BEGIN Source data
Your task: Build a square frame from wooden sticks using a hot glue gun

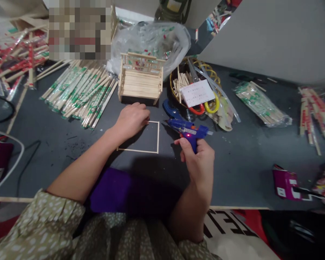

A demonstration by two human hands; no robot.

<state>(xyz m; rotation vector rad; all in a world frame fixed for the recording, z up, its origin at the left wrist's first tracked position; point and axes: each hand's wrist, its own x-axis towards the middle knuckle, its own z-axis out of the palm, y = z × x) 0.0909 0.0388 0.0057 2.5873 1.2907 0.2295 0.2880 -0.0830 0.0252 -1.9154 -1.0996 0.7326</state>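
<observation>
My right hand (pixel 199 155) grips a blue hot glue gun (pixel 188 130) by its handle, with a red light lit on its side. The gun's nozzle points left, apart from a thin rectangular frame of wooden sticks (pixel 158 137) lying flat on the dark table. At the upper edge of that frame, my left hand (pixel 132 119) is closed, fingers curled down onto the stick. The hand and forearm hide the frame's upper left part. Behind them stands a small bench-like model made of sticks (pixel 141 85), with a slatted seat and lattice back.
Wrapped chopsticks (pixel 81 94) lie in a heap at left. Beyond the glue gun, a wicker basket (pixel 174 95) holds sticks, scissors (pixel 211 104) and a paper note (pixel 197 93). A plastic bag (pixel 176 39) sits behind the model. Purple boxes (pixel 286 183) with cables are at both sides.
</observation>
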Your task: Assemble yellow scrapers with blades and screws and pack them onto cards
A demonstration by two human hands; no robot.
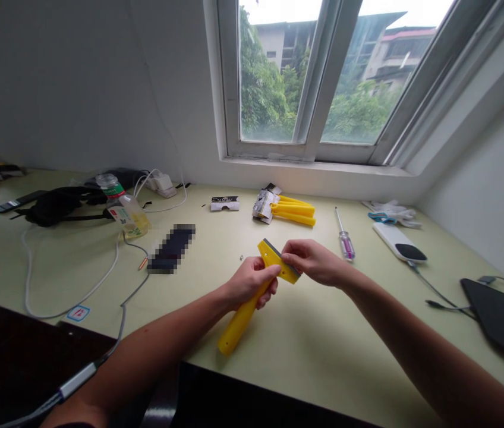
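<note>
Single head-worn view, directed forward and down from above the desk. A pale green laminate desktop (309,362) is taken in from its near edge to the far wall. Left hand (249,282) and right hand (314,261), with a yellow plastic scraper (241,318), are framed at close range just below centre, forearms entering from the lower corners. A white-framed double window (309,77) is seen farther off at upper right, a white plastered wall (65,83) at upper left. Wide-angle bowing is noted along the edges.

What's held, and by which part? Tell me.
A yellow plastic scraper: the left hand grips its handle top, the right hand pinches its head.
</note>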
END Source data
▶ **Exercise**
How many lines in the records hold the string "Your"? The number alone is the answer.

▶ **Finished task**
2